## TASK DETAILS
Images excepted, the data below must be repeated exactly.

## PROVIDED MATERIAL
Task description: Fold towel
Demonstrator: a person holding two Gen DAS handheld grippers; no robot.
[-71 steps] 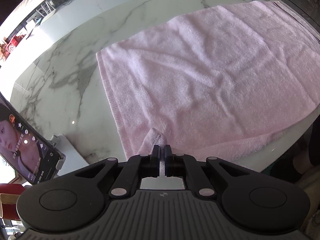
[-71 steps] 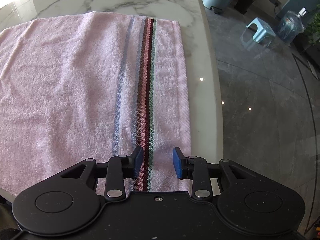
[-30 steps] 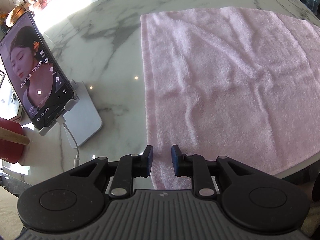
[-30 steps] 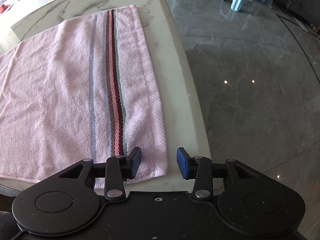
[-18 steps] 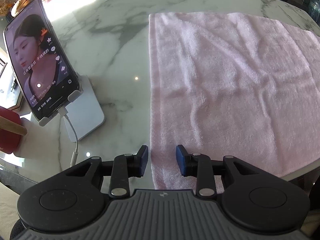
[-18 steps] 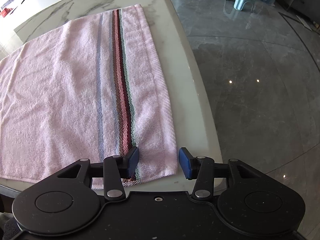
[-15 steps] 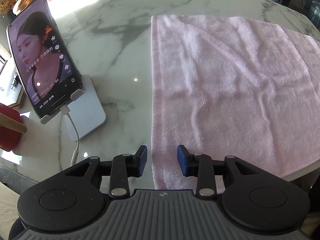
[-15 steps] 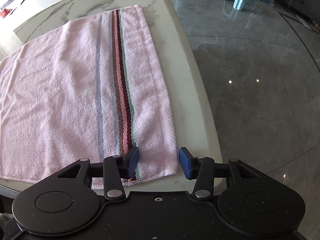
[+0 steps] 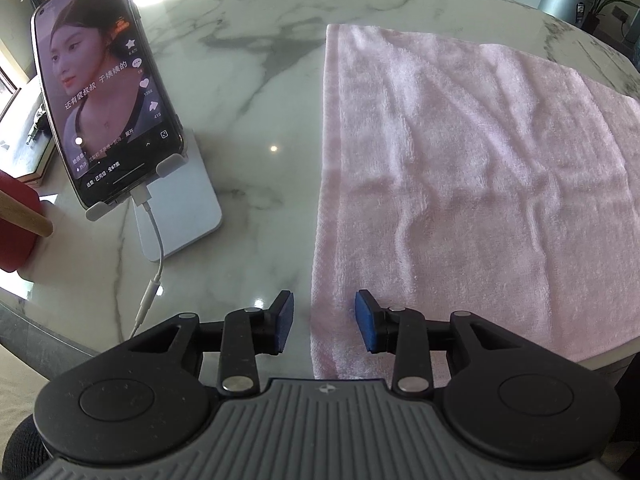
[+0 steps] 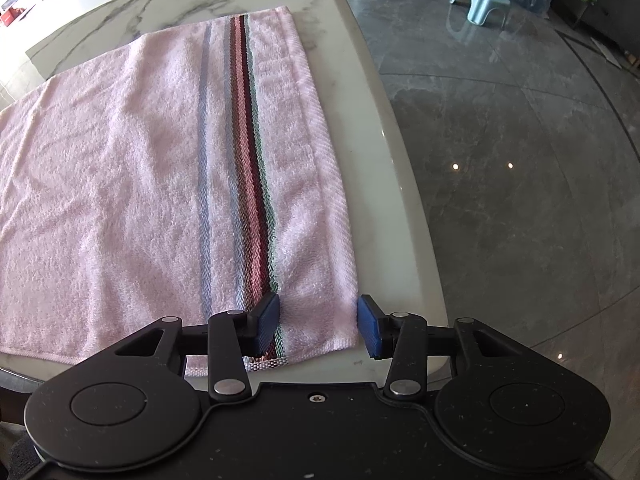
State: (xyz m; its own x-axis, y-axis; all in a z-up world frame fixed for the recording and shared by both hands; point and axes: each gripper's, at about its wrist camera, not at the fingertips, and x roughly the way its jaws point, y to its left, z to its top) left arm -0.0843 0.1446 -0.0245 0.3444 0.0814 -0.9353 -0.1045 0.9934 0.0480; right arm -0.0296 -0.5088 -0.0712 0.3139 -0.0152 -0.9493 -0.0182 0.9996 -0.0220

## ANSWER BELOW
Task description: Fold towel
Demonstrator: a person holding two Gen DAS handheld grippers; no robot.
[-71 steps] 
[-71 steps] 
[-30 steps] 
[-30 steps] 
[-18 steps] 
[-18 steps] 
[-15 steps] 
[-15 steps] 
[+0 steps] 
[+0 steps] 
State: (xyz m; its own x-axis, y-axis; all in a z-up world frame fixed for the recording and shared by both hands; point and axes: each gripper's, at about its wrist camera, not at the fingertips, and x roughly the way its jaws point, y to its left, z to its top) left arm -0.0843 0.1446 -0.0245 0.3444 0.0814 -0.9353 -0.1045 0.9934 0.0480; right arm -0.0296 -0.5088 -0.0712 0.3139 -0.0152 -0.9493 -0.0182 0.9996 -0.0220

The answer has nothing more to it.